The shadow turned toward her all right, taking a half step in her direction, but the bastard didn’t let go of the ax.
And Hayley didn’t let go of the trigger on her Taser until the guy’s body went ramrod straight, the delivered electrical shock making it impossible for his brain to give the rest of his body any message beyond what the f*ck?
But it was Hayley’s brain screaming it the loudest when she finally recognized the guy in the shed.
Jackson.
Five hundred pounds. Minimum. Two, maybe three guys on skates going twenty-five miles an hour and they’d just smashed him into the boards.

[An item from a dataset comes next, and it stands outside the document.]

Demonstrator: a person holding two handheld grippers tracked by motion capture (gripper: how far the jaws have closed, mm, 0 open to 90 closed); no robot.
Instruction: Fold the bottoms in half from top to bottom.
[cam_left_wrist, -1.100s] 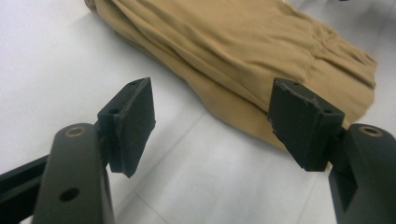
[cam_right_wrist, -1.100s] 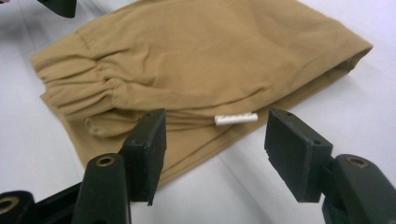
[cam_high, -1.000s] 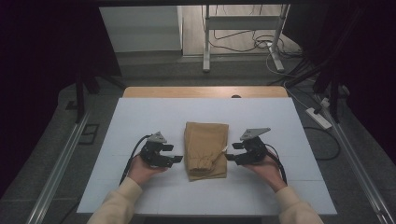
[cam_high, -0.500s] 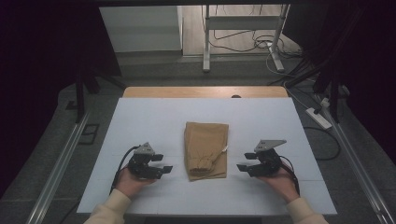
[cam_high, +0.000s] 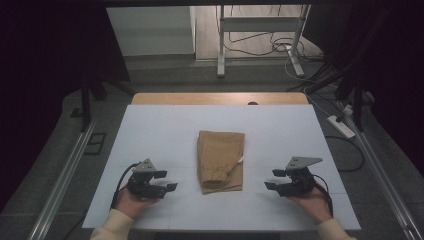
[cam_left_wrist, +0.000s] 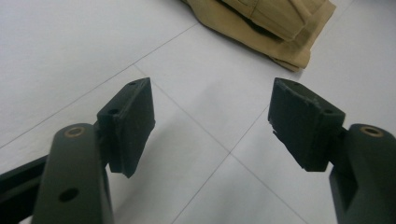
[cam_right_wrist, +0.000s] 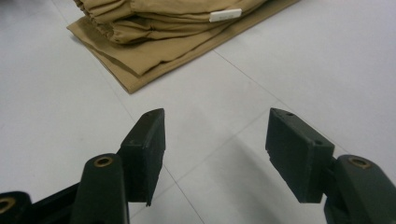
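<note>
Bare table (cam_high: 165, 135) around folded garment (cam_high: 221, 160)

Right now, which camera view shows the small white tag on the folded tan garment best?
The right gripper view: the white tag lies close and sharp on the folded tan garment. The high view shows it tiny; the left gripper view shows just a garment corner.

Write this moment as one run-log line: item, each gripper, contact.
item: folded tan garment on white table | left gripper: open, empty | right gripper: open, empty | contact: none, grippers flank garment

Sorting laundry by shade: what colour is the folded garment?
Tan, a plain khaki garment, clearest in the right gripper view.
</note>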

He shouldn’t be standing, probably shouldn’t even be conscious. And he damn well shouldn’t be yelling like his vocal chords belonged to a kid who’d just been nailed in the balls by a puck.

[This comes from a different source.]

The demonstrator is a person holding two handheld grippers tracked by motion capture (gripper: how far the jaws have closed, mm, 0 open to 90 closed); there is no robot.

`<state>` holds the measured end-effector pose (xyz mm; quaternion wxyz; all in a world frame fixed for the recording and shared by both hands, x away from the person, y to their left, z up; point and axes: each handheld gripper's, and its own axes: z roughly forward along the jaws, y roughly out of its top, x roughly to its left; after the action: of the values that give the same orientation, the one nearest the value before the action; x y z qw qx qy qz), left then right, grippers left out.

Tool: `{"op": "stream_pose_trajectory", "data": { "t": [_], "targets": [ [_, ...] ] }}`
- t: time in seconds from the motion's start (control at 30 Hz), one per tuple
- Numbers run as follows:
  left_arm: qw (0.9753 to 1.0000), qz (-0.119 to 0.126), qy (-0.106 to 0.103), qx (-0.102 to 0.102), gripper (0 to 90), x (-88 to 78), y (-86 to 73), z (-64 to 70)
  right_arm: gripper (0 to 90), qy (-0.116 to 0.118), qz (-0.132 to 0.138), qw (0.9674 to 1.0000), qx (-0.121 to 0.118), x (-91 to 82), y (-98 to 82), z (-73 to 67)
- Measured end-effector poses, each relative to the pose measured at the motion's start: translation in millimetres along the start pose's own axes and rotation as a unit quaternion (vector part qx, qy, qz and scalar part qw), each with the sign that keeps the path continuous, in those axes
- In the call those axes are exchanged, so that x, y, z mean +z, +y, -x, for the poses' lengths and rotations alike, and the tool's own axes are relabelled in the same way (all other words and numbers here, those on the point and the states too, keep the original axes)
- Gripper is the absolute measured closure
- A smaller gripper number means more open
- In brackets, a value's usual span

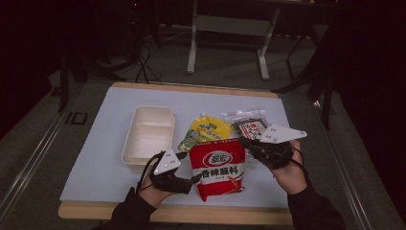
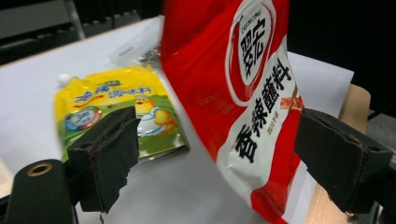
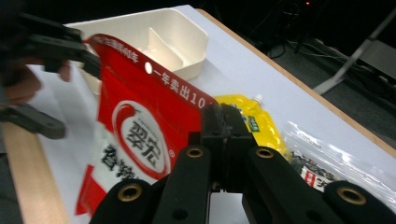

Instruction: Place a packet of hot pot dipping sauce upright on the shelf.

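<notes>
A red snack packet (image 1: 218,167) with white lettering hangs tilted over the front of the white mat. My right gripper (image 1: 242,142) is shut on its top right edge; in the right gripper view the closed jaws (image 3: 224,122) pinch the red packet (image 3: 140,130) by its upper rim. My left gripper (image 1: 191,167) stands open at the packet's lower left. In the left gripper view its two pads are wide apart, with the red packet (image 2: 233,70) between them and neither pad pressing on it.
A white two-compartment tray (image 1: 148,132) lies at the left of the white mat (image 1: 105,143). A yellow spouted pouch (image 1: 206,129) and a clear packet of dark contents (image 1: 249,125) lie behind the red packet. The table's wooden front edge (image 1: 191,213) runs close by my hands.
</notes>
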<state>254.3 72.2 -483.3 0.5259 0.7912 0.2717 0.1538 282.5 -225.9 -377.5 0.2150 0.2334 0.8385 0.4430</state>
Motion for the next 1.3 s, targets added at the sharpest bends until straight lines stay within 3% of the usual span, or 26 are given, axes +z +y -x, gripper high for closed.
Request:
{"op": "stream_pose_trajectory", "data": {
  "t": [0.13, 0.3, 0.4, 0.47, 0.57, 0.87, 1.0, 1.13, 1.2, 1.3],
  "targets": [
    [0.9996, -0.009, -0.026, 0.001, 27.0, 14.2, 5.1, 3.0, 90.0, 0.004, 0.006, 1.0000, 0.000, -4.4, -1.3, -2.2],
    [0.9979, -0.009, -0.062, 0.013, 57.1, 25.6, 5.1, 6.1, 90.0, 0.006, 0.010, 0.9999, 0.001, -9.2, -3.8, -3.4],
    [0.9972, -0.012, -0.072, 0.019, 73.7, 28.4, 4.2, 7.8, 90.0, 0.004, 0.009, 1.0000, 0.001, -10.8, -5.5, -3.3],
    [0.9970, -0.012, -0.074, 0.018, 79.8, 28.5, 4.2, 7.5, 90.0, 0.003, 0.009, 1.0000, 0.002, -11.3, -6.0, -3.4],
    [0.9953, -0.013, -0.094, 0.020, 90.0, 25.9, 6.1, 6.6, 90.0, 0.004, 0.010, 0.9999, 0.003, -14.9, -7.5, -3.6],
    [0.9951, -0.008, -0.096, 0.023, 90.0, 16.7, 14.5, 8.5, 90.0, 0.015, 0.020, 0.9997, 0.002, -25.3, -2.5, -5.4],
    [0.9940, -0.004, -0.104, 0.034, 90.0, 1.1, 36.1, 4.9, 89.9, 0.016, 0.046, 0.9988, -0.003, -38.9, 7.7, -8.5],
    [0.9931, -0.003, -0.111, 0.039, 90.0, -5.0, 46.0, 1.3, 88.8, 0.025, 0.060, 0.9979, -0.004, -45.6, 12.7, -8.2],
    [0.9927, -0.005, -0.113, 0.043, 90.0, -8.5, 51.9, -1.5, 85.7, 0.026, 0.069, 0.9973, -0.007, -48.6, 15.3, -9.1],
    [0.9922, -0.004, -0.114, 0.051, 90.0, -14.3, 59.3, -5.8, 72.2, 0.027, 0.082, 0.9963, -0.002, -50.9, 16.4, -9.1]
  ]
}}
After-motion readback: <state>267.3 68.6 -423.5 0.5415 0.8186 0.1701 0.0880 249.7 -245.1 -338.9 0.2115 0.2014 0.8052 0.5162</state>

Jackson couldn’t move. Every part of him locked up, and f*ck it hurt.
His voice cracked, the high-pitched sound scraped from his throat with a hot knife. And then he was going down. Nothing worked. Every muscle stalling when they should have worked to break his fall.
Pain flared through his body when he hit the wood floor instead of the unforgiving ice he’d expected. His head struck something softer and bulky, which thankfully silenced the boy-band scream.
What. The. Fuck.
He blinked. Once, twice, frowning at the dark rafters above his head. Where the hell was he? His heart kicked at his ribs, his lungs working hard to draw in more air.
Light flooded the space, and he recognized the blonde who crouched over him even before his eyes fully adjusted.
“Jackson?” Hayley ran her hands across his chest then slid her fingers up the side of his head and into his hair.
He might have enjoyed it if she hadn’t looked a little freaked out and if he didn’t have the inexplicable urge to punch something. A lot of somethings.
“Are you okay?”
He gave himself a second to mull that over, wanting to be sure he’d imagined the sensation of being slammed into the boards and pinned there. He clearly wasn’t anywhere near a rink, but the adrenaline-driven anger pulsing through his bloodstream disagreed.
“I’m on the floor. Why?” He lifted his head from the musty hockey bag under him.
Hayley ignored the question, continuing to look him over.
“I need you to stay here for a second, okay?”
Seeing as lifting his head churned his stomach harder than the biggest shake-’em-up fair ride he could imagine, he was perfectly okay with staying exactly where he was. “What happened?” Everything seemed to be working fine, except for the dizziness and the pain in his side.
Hayley didn’t answer him, but he heard her fiddling with something behind him and then she was gone.
He tipped his head back to search for her, but found himself alone. Her absence gave him the chance to remember he’d been in Coach’s shed looking for his old lucky hockey stick. How he’d ended up sprawled across the shed floor was still a mystery.
She returned a minute later carrying a first-aid kit.
Shit, was he bleeding?
He tried to move again, relieved the vertigo was fading, but he still couldn’t move much without wanting to puke.
“Jesus.” He pulled at the hem of his shirt that she held gathered in her hand. “What are you doing?” He bit back a curse as she poked him with something. “Hayley?”
Only when she finished wiping at his skin with an alcohol pad and applied a bandage did she rock back on her heels.
“Hayley,” he snapped, wanting an explanation.
She offered a hand to help him up. “I tased you.”
“You what?” He jerked back from her hand, surprised he could keep the contents of his stomach where they belonged.
She nodded to the weapon lying near the door. “I thought you were breaking in, and when I saw the ax in your hand…” she trailed off, then frowned at him. “Why didn’t you put it down?”